Kenapa Momen Ini Jadi Viral dan Penting?
Momen permintaan Prabowo kepada Trump yang kemudian menjadi bahan lawakan Jimmy Kimmel ini menjadi viral karena beberapa alasan. Pertama, melibatkan dua tokoh politik penting dari dua negara berbeda yang berinteraksi dalam konteks yang tidak biasa. Kedua, campur tangan komika sekelas Jimmy Kimmel yang mampu mengubah isu politik menjadi hiburan yang mengundang tawa.
Kejadian ini juga menunjukkan bagaimana batas antara politik, diplomasi, dan budaya pop semakin kabur di era digital. Sebuah interaksi singkat di sela-sela pertemuan penting bisa langsung menyebar dan diinterpretasikan dalam berbagai cara, bahkan menjadi bahan candaan di panggung hiburan global. Ini membuktikan kekuatan media sosial dalam membentuk narasi publik.
Politik dan Hiburan: Sebuah Perpaduan yang Tak Terduga
Peristiwa ini adalah contoh nyata bagaimana politik modern tidak bisa lepas dari sentuhan hiburan. Komika dan acara bincang-bincang malam seringkali menjadi barometer opini publik, bahkan mampu memengaruhi persepsi terhadap tokoh-tokoh politik.

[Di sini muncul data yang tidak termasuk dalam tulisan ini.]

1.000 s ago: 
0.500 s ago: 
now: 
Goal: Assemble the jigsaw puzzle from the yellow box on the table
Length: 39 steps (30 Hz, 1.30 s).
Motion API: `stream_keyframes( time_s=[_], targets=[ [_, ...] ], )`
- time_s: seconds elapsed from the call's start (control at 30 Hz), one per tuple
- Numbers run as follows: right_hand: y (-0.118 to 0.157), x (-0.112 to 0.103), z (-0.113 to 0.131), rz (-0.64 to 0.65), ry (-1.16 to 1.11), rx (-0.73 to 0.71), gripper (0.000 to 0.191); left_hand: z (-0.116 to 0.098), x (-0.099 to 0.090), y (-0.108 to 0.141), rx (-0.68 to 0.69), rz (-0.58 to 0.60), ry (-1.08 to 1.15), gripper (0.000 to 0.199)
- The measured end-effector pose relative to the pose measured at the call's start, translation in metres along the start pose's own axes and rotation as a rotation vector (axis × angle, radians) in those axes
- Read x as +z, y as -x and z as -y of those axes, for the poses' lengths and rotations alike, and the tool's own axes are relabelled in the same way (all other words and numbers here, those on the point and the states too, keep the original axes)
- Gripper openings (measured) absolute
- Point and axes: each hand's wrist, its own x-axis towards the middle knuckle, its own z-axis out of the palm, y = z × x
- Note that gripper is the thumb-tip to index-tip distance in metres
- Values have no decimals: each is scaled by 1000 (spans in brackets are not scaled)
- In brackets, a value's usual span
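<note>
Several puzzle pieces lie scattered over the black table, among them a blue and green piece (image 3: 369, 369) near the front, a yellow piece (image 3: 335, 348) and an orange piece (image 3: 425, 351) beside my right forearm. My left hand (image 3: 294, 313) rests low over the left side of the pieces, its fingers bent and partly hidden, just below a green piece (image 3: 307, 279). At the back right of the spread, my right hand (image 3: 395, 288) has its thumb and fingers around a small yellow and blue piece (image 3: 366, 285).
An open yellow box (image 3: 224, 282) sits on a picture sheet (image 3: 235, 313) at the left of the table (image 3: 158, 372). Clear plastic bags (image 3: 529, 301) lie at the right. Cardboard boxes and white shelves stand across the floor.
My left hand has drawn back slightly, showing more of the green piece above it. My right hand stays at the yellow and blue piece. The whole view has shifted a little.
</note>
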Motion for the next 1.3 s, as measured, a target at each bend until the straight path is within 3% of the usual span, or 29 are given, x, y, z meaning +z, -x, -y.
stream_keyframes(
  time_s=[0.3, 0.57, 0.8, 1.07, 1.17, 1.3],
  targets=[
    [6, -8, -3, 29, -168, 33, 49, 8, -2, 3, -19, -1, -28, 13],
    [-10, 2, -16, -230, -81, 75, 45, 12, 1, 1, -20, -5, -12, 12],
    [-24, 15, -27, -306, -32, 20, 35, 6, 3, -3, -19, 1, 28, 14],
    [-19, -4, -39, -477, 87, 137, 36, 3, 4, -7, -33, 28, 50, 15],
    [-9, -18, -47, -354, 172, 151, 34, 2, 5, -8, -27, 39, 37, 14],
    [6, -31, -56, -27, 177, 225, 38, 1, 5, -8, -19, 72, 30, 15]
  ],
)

Jimmy Kimmel, dengan gayanya yang khas, berhasil mengubah sebuah momen diplomatik menjadi tontonan yang menghibur sekaligus mengundang refleksi.
Pada akhirnya, terlepas dari niat asli Prabowo dalam meminta bertemu Eric Trump, insiden ini telah menciptakan gelombang perbincangan yang luas. Dari panggung komedi di Amerika hingga diskusi di media sosial Indonesia, permintaan sederhana itu telah menjadi pengingat bahwa di era digital, setiap interaksi publik dapat memiliki dampak yang tak terduga dan menjadi bagian dari cerita global.